• _Work to be completed_: Transcribe each line of the material as it is, and drop any picture.

• _Data extract_:
____

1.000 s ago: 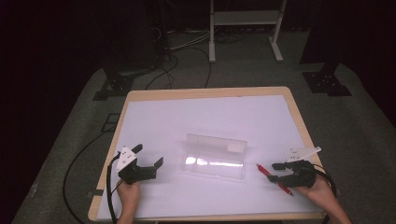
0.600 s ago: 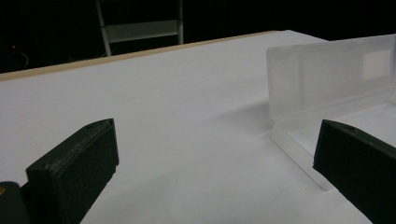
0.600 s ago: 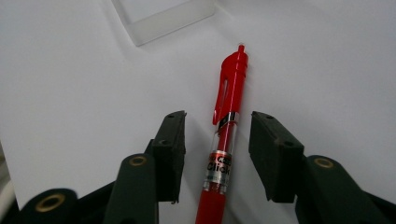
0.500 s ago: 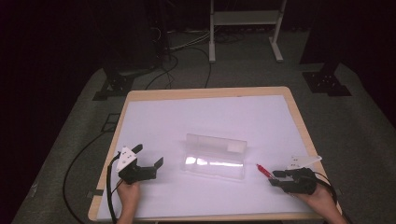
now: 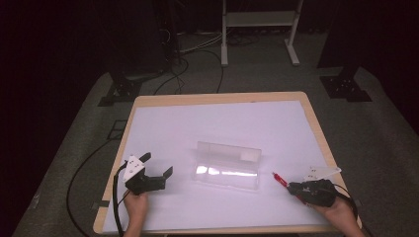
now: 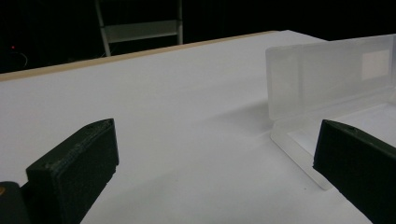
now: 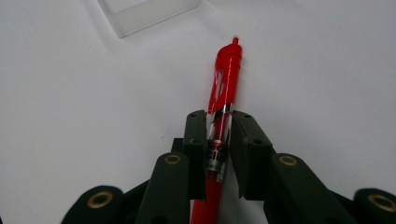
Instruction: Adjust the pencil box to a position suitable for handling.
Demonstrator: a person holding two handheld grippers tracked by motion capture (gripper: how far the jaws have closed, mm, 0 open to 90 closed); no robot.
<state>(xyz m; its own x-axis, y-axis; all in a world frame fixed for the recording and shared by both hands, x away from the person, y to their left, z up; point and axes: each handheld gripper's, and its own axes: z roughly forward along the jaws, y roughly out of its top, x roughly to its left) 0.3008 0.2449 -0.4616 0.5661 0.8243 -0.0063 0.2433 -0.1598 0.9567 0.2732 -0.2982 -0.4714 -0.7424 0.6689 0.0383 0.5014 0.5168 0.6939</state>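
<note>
A red pen [image 5: 279, 179] [image 7: 224, 88] lies on the white table top [image 5: 222, 123] at the near right, its tip toward a clear plastic box [image 5: 227, 165] [image 6: 327, 79] in the middle. My right gripper [image 5: 291, 186] [image 7: 219, 123] has just been closing its jaws, and the pads now press on both sides of the pen's barrel. My left gripper [image 5: 157, 164] [image 6: 215, 144] rests at the near left, wide open with nothing between its jaws. It faces the box's left end from a short way off.
The table's wooden rim [image 5: 217, 98] runs round the white sheet. On the floor behind the table are cables [image 5: 197, 54] and a white stand [image 5: 259, 19]. The sheet is bare between the left gripper and the box.
The right gripper's jaws have drawn in around the red pen, and the hand has sunk slightly toward the near edge. The left gripper and the box have stayed put.
</note>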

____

• _Solution below_:
1.000 s ago: 
0.600 s ago: 
0.600 s ago: 
0.500 s ago: 
now: 
now: 
now: 
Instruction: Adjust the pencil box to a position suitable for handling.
Demonstrator: a person holding two handheld grippers tracked by motion capture (gripper: how far the jaws have closed, mm, 0 open to 90 closed); no robot.
<state>(xyz m; its own x-axis, y-axis; all in a world frame fixed for the recording and shared by both hands, x away from the person, y to their left, z up; point and axes: each handheld gripper's, and its own axes: z roughly forward along the jaws, y roughly out of its top, x roughly to its left) 0.3008 0.2449 -0.4616 0.5661 0.8243 -0.0063 0.2433 -0.1598 0.9567 0.2732 -0.2982 -0.4714 -0.7424 0.6689 0.0383 0.5014 0.5168 0.6939</state>
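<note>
A red pen [image 5: 279, 179] [image 7: 224, 88] lies on the white table top [image 5: 222, 123] at the near right, its tip toward a clear plastic box [image 5: 227, 165] [image 6: 327, 79] in the middle. My right gripper [image 5: 291, 186] [image 7: 219, 123] has just been closing its jaws, and the pads now press on both sides of the pen's barrel. My left gripper [image 5: 157, 164] [image 6: 215, 144] rests at the near left, wide open with nothing between its jaws. It faces the box's left end from a short way off.
The table's wooden rim [image 5: 217, 98] runs round the white sheet. On the floor behind the table are cables [image 5: 197, 54] and a white stand [image 5: 259, 19]. The sheet is bare between the left gripper and the box.
The right gripper's jaws have drawn in around the red pen, and the hand has sunk slightly toward the near edge. The left gripper and the box have stayed put.
</note>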

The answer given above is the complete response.